Self-managed super funds are often viewed as trailblazers, the early adopters and the first to jump on product innovations.

If you thought 'young people' were the first to get behind exchange-traded funds, you'd be wrong. Trustees of SMSFs were there a decade ago, frustrated by the inaccessibility and expense associated with investing in global markets.

This week, my colleague Lewis Jackson spoke with two SMSF trustees – one in his 40s who claims to have almost all his retirement savings in Bitcoin, another in his 30s with half invested in cryptocurrencies. The former strongly believes crypto-based payments is the future and a safe haven from the decline of fiat currency.

SMSFs are not a homogenous group. The sector has over 1.1 million members spread across 600,000 funds. It's not surprising that a fringe element believes the revolution is coming, but are we witnessing a trend in the making? Research from crypto-exchange BTC markets shows trustees are increasingly exposing their portfolios to digital currencies, reporting a 95% increase in trustees using the platform in fiscal 2021. The average portfolio size rose 145%. And as new platforms entice younger and younger investors to "take control of their super", offering cheap setup and access to crypto-trading, significant growth is on the horizon.

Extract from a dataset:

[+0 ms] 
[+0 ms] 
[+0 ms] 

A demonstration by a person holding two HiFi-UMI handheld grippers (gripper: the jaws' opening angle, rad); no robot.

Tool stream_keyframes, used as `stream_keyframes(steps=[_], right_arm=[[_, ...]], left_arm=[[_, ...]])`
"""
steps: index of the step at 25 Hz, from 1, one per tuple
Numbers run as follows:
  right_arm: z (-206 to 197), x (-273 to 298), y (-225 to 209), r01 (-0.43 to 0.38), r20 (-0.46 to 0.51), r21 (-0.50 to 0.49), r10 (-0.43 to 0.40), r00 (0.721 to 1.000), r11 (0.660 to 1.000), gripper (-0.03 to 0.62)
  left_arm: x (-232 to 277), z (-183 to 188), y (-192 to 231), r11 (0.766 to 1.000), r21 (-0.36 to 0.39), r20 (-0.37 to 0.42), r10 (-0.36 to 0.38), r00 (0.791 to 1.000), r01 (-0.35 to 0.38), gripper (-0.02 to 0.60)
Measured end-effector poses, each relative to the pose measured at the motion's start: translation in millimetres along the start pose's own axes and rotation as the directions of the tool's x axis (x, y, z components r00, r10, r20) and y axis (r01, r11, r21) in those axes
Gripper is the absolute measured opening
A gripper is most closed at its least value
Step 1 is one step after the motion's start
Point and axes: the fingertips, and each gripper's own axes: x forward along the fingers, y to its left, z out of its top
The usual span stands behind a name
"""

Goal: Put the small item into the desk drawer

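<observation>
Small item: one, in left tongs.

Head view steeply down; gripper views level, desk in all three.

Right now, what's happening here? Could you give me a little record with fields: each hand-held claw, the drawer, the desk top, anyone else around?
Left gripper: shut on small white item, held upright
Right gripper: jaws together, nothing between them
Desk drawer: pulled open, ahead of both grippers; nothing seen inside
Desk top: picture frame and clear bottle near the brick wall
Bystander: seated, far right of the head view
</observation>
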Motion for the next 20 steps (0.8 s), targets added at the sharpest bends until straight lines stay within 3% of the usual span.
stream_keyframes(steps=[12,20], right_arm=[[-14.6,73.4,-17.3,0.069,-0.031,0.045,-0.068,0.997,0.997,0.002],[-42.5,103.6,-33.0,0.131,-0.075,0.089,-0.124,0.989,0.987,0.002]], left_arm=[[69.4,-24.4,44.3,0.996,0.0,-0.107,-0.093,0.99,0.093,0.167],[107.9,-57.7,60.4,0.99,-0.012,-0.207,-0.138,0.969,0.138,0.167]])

Merits of a crypto-based investment strategy aside, its growth is a reminder of the incredible freedoms afforded to SMSFs. Boats, wine, artworks, manuscripts, sports memorabilia – SMSFs can invest in almost anything so long as its purpose is to provide retirement benefits for members and the purchase remains at arm's length. Members are not supposed to derive enjoyment from hanging the art in the lounge room or taking the Ferrari for a spin.

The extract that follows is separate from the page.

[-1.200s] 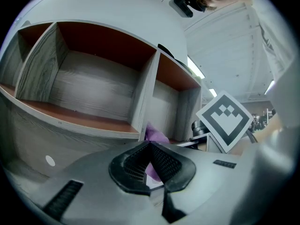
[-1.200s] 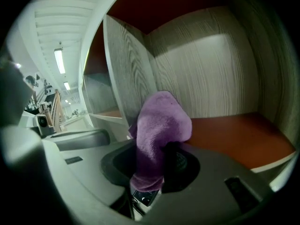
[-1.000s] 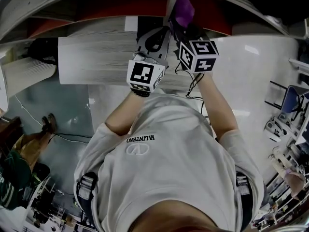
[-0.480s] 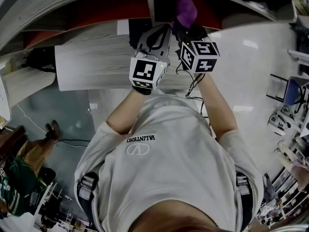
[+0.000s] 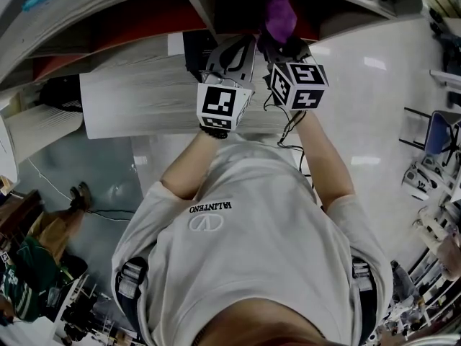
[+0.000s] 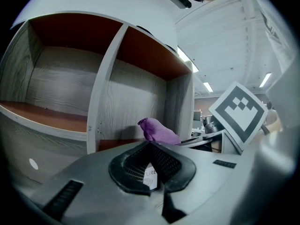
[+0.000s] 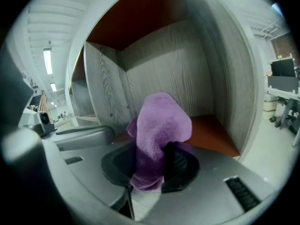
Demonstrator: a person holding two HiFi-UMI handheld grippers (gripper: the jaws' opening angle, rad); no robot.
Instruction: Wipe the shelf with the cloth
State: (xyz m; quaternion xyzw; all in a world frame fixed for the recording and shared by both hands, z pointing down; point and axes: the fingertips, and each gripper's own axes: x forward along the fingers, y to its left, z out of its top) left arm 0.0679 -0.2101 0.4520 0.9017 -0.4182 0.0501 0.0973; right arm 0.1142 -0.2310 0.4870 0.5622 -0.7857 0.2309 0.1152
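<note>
A purple cloth (image 7: 158, 130) stands up bunched between the jaws of my right gripper (image 7: 152, 165), which is shut on it. In the head view the cloth (image 5: 279, 16) reaches into the shelf unit (image 5: 130, 96) just past the right gripper (image 5: 277, 42). The shelf compartment (image 7: 211, 125) ahead has an orange-brown floor and grey wood-grain walls. My left gripper (image 6: 152, 161) is shut with nothing in it, held beside the right one in front of the shelf's upright divider (image 6: 105, 93). The cloth (image 6: 159, 130) shows past its jaws to the right.
The shelf unit has a second, empty compartment (image 6: 51, 93) left of the divider. A glossy white floor (image 5: 374, 107) lies to the right, with chairs and equipment (image 5: 432, 157) at its far edge. Another person (image 5: 32, 265) sits at lower left.
Both grippers have stayed together at the shelf front; the view has shifted slightly, and the cloth sits a little deeper in the compartment.
</note>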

MORE ON THIS TOPIC: Does Your Portfolio Need Bitcoin?

While I don't take issue with dabbing in collectibles, if there is investment merit, when large sums on money earmarked for retirement are invested in high-risk assets classes like cryptocurrency, I question whether the objective of superannuation is being met. Remember, these are tax-shielded safety nets established with the primary purpose of providing Australians with a means to retire, not another pool of money to speculate with. Having reasonable practices in place to prevent this sort of yahooism will protect the entire SMSF industry from the ire of the regulator and the threat of regulation. Yes, trustees must prepare and implement an investment strategy, with specific reference to diversification, but this doesn't preclude single-asset class investing nor highly volatile strategies. Luckily for the sector, SMSFs have just been excluded from the retirement income covenant, so crypto's lack of income generation won't be under scrutiny.

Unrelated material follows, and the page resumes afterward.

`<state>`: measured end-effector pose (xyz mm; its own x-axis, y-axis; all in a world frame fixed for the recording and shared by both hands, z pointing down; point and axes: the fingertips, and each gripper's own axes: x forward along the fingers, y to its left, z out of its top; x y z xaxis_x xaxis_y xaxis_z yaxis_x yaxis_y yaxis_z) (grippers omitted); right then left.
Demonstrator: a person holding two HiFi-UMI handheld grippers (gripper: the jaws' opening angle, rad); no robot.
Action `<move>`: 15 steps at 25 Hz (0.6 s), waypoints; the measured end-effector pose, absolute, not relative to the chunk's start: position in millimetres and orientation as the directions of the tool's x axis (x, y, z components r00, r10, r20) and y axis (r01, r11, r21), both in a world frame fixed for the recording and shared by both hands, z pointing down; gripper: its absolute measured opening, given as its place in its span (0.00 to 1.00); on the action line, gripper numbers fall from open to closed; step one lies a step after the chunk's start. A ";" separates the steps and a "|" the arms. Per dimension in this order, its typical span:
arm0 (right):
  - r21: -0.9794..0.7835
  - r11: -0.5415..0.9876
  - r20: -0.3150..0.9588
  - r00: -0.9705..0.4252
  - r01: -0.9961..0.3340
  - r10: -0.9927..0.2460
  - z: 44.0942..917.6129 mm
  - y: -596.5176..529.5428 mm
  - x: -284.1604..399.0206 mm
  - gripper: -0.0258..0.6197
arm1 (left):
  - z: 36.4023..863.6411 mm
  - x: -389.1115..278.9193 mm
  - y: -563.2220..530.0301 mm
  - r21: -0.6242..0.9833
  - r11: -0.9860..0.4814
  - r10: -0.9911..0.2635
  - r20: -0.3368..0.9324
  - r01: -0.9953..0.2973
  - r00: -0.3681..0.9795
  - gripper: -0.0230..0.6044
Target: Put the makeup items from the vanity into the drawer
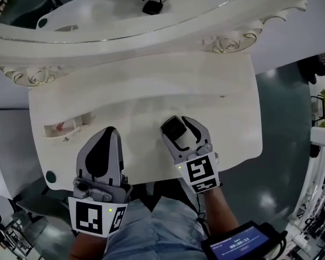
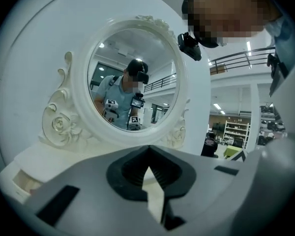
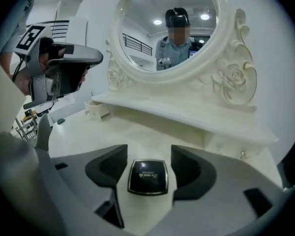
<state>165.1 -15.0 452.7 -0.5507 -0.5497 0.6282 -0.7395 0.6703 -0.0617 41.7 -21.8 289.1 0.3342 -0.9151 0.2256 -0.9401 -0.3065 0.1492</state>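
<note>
A black square compact lies on the white vanity top near its front edge. My right gripper stands open around it, with a gap between the compact and each pad. From the head view the compact shows between the right gripper's fingers. My left gripper hovers over the front left of the vanity, shut with nothing in it; its tips meet in the left gripper view. A small drawer stands open at the vanity's left, with something pink-red inside.
An oval mirror in a carved white frame stands at the back on a raised shelf. A small green round thing sits at the front left corner. The person's reflection shows in the mirror. A handheld screen is at lower right.
</note>
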 end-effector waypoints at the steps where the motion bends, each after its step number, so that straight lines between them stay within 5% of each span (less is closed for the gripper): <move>1: -0.080 0.672 0.640 -0.555 -0.736 -0.532 459.9 -13.1 166.8 0.47 | 292.2 45.9 -22.9 0.148 -0.308 -0.912 0.235 -0.940 0.336 0.04; 15: -0.070 0.706 0.735 -0.515 -0.705 -0.441 509.1 2.4 171.9 0.54 | 313.2 63.2 -30.5 0.130 -0.271 -0.908 0.294 -0.954 0.299 0.04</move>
<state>171.9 2.4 509.1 -0.5149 -0.4413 0.7349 -0.7051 0.7056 -0.0705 63.2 -30.5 313.2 0.2985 -0.9078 0.2945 -0.9536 -0.2713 0.1302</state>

Trends come and go, and the cycles seem to be quickening. We're seeing evidence the "meme-stock" phenomenon of early-2021 will fade to a distant memory as Robinhood records a drop in the number of active users and app downloads. While there will be a portion of investors who tap out at the next crypto-crash, there is an undercurrent of distrust in traditional financial markets among the "set-and-forget" crypto-crowd that just wasn't there with GameStop. These trustees are flying very close to the sun. If this trend continues to grow, I wouldn't be surprised if regulators come down hard.


It’s finally happened. After watching house prices surge around 20% in a year in many parts of Australia, Treasurer Josh Frydenberg has given the strongest indication that action to control rampaging prices and potential financial instability threats is coming. What levers is he going to pull? Morningstar analysts expect the Australian Prudential Regulation Authority will introduce macro-prudential measures to slow the rise in high debt/income loans in the coming months.

"We believe the most likely regulatory restrictions will be a cap on the percentage of loans with a debt/income level above 6 times, and/or an increase in serviceability floors. More than 20% of new loans are being written at a debt/income ratio above 6 times, this is up from less than 15% in early 2020."

For views on this issue, we turn to Graham Hand in Firstlinks, who covered off this topic in his editorial note and an article on '10 ways to cool rampant housing prices'. Morningstar's Nathan Zaia looks at how a clampdown could negatively impact overall credit growth at Australia's bank.

Elsewhere, the news is once again filled with headlines about a legislative logjam in the US Congress that threatens to leave the United States unable to pay its debts, shut down the government and destabilise the economy and the markets. Should investors be concerned about this political brinkmanship? Tom Lauricella looks to history to find out.

Australian wine distributor Treasury Wine Estates was rocked last year after China’s Ministry of Commerce slapped a 175.6% tariff on Australian wine. But a pivot to other markets has helped keep earnings flat writes Lewis Jackson.

Finally, Peter Warnes is back in the saddle after a two-week break. His mind was on Australia's soaring house prices, rising bond yields and supply chain disruption.

Despite the end of month window dressing, the S&P/ASX 200 will close in September with a loss of around 3%, ending an impressive 11 consecutive months of gains. Warnes is betting on a volatile October.